The outline application, for means of access, proposed two houses to be built on half of the former hospital gardens, in Boucher Road.
Applicant Clinton Devon Estates (CDE) appealed to the planning inspectorate against the length of time it had taken East Devon District Council to reach a decision on the plan.
But planning inspector Andy Harwood ruled that the appeal should be dismissed and that the proposal was rejected.
In his report he said: “The retention of the remaining garden would continue to meet some needs for local people. It would continue to be a pleasant landscaped area. “However, it is not demonstrated how the space would be enhanced by the proposal.”

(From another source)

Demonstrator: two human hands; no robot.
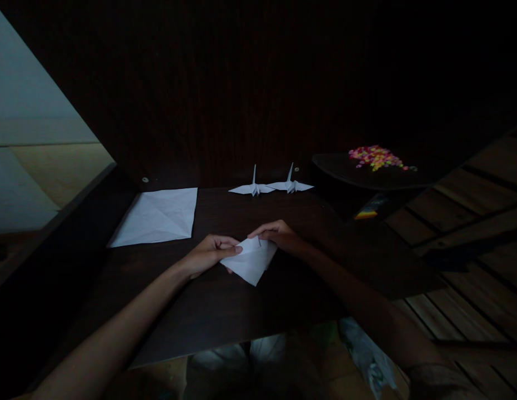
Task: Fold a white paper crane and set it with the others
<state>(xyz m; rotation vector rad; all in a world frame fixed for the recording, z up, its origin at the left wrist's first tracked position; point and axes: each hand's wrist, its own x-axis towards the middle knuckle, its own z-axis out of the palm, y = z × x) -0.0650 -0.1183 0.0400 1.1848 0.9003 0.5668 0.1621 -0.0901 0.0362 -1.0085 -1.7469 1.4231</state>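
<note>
White folded paper [250,265]: between both hands, over dark tabletop [191,316]; contact with it unclear. Left hand [208,254] at paper's left corner, pinching, thumb on top, fingers partly hidden under. Right hand [281,235] at paper's upper right edge, gripping it, fingertips on upper face, thumb hidden. One paper corner points toward the person; long axis hard to call, right hand covers part. Two white paper cranes [290,186] beyond the paper, side by side, wings meeting, necks up. Creased white sheet [160,216] flat, left of and beyond the paper. Corner shelf [331,165] right of and beyond the paper, bearing pile of small multicolored pieces [375,158]. Yellow-marked item [366,214] below shelf, print too dim to read.
</note>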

Mr Harwood also pointed out that under the East Devon Local Plan, development should not involve the loss of land of recreational value.
The whole garden had been earmarked for activities relating to the health and wellbeing hub, due to open at the former hospital later this year.
In response to the ruling, a CDE spokesman said: “We have noted the inspector’s report and will be considering our options in due course.”
Town council planning committee chairman Courtney Richards said: “That land was designated an open space in our Neighbourhood Plan. I am glad to see that will be retained for open space in the town.
“Having that open space available for people at the hub will be of tremendous benefit.”
See the full Inspector’s decision here:
The somewhat chilling phrase that CDE are now “considering their options” should no doubt include taking the views of the local community into account when making decisions and pledging to do today what is right for tomorrow.
Owl recollects the First Law of Holes that states that: “if you find yourself in a hole, stop digging”!